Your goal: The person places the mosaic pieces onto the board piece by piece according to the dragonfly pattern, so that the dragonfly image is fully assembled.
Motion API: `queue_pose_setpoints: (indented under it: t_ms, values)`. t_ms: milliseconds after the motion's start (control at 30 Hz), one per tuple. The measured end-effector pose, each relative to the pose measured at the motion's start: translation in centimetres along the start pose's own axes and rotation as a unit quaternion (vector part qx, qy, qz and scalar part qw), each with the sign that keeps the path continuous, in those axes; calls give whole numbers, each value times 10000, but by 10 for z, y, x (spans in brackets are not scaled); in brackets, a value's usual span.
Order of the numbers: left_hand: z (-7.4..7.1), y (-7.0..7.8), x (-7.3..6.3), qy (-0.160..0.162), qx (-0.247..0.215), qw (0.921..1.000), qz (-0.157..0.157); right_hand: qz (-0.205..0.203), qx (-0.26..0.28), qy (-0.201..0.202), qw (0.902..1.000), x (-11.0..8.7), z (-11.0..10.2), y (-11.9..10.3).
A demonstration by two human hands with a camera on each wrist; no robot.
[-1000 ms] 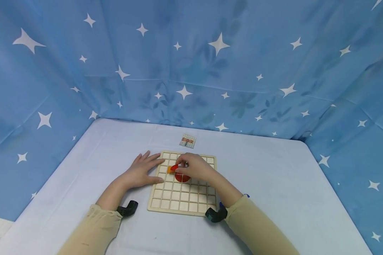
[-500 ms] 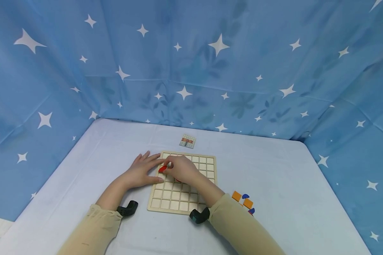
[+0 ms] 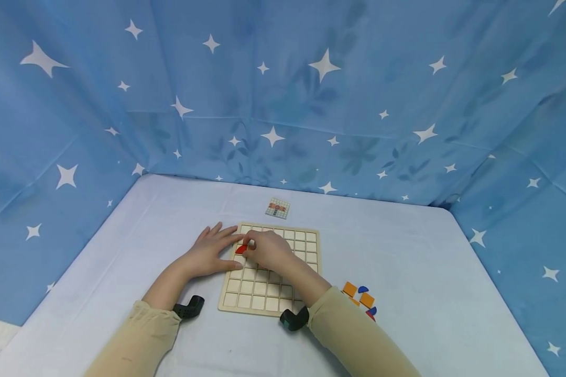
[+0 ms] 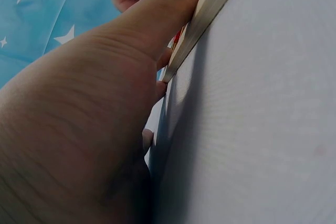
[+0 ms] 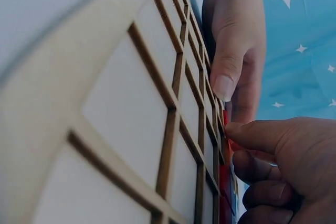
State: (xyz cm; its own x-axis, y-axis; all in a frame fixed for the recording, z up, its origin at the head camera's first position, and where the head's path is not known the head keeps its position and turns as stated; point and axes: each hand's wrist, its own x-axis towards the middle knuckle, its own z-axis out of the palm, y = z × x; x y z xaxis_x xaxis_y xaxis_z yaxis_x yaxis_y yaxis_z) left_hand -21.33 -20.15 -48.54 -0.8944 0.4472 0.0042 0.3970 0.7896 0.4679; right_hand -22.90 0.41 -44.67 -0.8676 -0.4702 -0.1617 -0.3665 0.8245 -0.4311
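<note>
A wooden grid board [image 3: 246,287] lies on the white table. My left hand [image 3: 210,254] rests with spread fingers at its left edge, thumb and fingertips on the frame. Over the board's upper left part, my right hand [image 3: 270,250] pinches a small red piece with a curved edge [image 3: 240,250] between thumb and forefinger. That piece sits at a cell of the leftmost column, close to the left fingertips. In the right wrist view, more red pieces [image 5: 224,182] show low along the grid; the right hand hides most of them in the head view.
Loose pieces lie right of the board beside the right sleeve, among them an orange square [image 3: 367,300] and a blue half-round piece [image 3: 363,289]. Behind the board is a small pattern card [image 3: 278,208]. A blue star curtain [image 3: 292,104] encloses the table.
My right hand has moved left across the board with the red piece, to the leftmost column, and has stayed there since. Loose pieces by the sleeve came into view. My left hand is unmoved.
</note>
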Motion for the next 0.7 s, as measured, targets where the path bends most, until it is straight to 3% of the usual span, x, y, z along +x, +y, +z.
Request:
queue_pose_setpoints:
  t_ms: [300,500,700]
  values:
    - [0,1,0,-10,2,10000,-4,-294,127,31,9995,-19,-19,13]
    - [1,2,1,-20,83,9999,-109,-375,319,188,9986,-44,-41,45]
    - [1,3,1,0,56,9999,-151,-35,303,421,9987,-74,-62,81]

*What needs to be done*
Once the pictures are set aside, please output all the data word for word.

*Written answer*
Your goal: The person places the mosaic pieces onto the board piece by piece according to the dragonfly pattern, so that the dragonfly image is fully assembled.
Motion API: `queue_pose_setpoints: (indented under it: t_ms, values)`. t_ms: milliseconds after the motion's start (control at 30 Hz), one per tuple. The measured end-effector pose, each relative to the pose measured at the motion's start: translation in centimetres along the start pose's own axes and rotation as a unit quaternion (vector part qx, qy, qz and scalar part qw), each with the sign that keeps the path continuous, in those axes; calls give whole numbers, each value times 10000, but by 10 for z, y, x (spans in brackets are not scaled); in brackets, a value's usual span.
Order of the numbers: left_hand: z (-7.4..7.1), y (-7.0..7.8), x (-7.3..6.3), qy (-0.160..0.162), qx (-0.247..0.215), qw (0.921..1.000), qz (-0.157..0.157); right_hand: qz (-0.205..0.203), qx (-0.26..0.28), qy (-0.201..0.202), qw (0.902..1.000), x (-11.0..8.7), z (-11.0..10.2), y (-11.9..10.3).
A demonstration by two human hands with a camera on each wrist; no robot.
[-1000 ms] 
[-500 ms] 
[+0 ms] 
[+0 ms] 
[+0 ms] 
State: (xyz cm; its own x-axis, y-axis; all in a frame fixed for the recording, z up, its origin at the head camera's first position, and where the head's path is not known the head keeps its position and turns as stated; point and axes: each hand's wrist, its own x-axis towards the middle knuckle, its own z-axis out of the palm, y = z × x; x y z xaxis_x xaxis_y xaxis_z yaxis_x yaxis_y yaxis_z) left_hand -21.33 -20.15 -48.54 -0.8944 0.4472 0.0042 0.3970 0.7896 0.4679; right_hand -22.90 0.41 -44.67 -0.8676 -0.4702 -0.1617 -0.3665 0.8245 -0.4311
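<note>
A wooden grid board [image 3: 246,287] lies on the white table. My left hand [image 3: 210,254] rests with spread fingers at its left edge, thumb and fingertips on the frame. Over the board's upper left part, my right hand [image 3: 270,250] pinches a small red piece with a curved edge [image 3: 240,250] between thumb and forefinger. That piece sits at a cell of the leftmost column, close to the left fingertips. In the right wrist view, more red pieces [image 5: 224,182] show low along the grid; the right hand hides most of them in the head view.
Loose pieces lie right of the board beside the right sleeve, among them an orange square [image 3: 367,300] and a blue half-round piece [image 3: 363,289]. Behind the board is a small pattern card [image 3: 278,208]. A blue star curtain [image 3: 292,104] encloses the table.
My right hand has moved left across the board with the red piece, to the leftmost column, and has stayed there since. Loose pieces by the sleeve came into view. My left hand is unmoved.
</note>
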Motion for the next 0.7 s, as measured, targets where the path bends most, until it is straight to 3% of the usual span, x, y, z along +x, +y, +z.
Request:
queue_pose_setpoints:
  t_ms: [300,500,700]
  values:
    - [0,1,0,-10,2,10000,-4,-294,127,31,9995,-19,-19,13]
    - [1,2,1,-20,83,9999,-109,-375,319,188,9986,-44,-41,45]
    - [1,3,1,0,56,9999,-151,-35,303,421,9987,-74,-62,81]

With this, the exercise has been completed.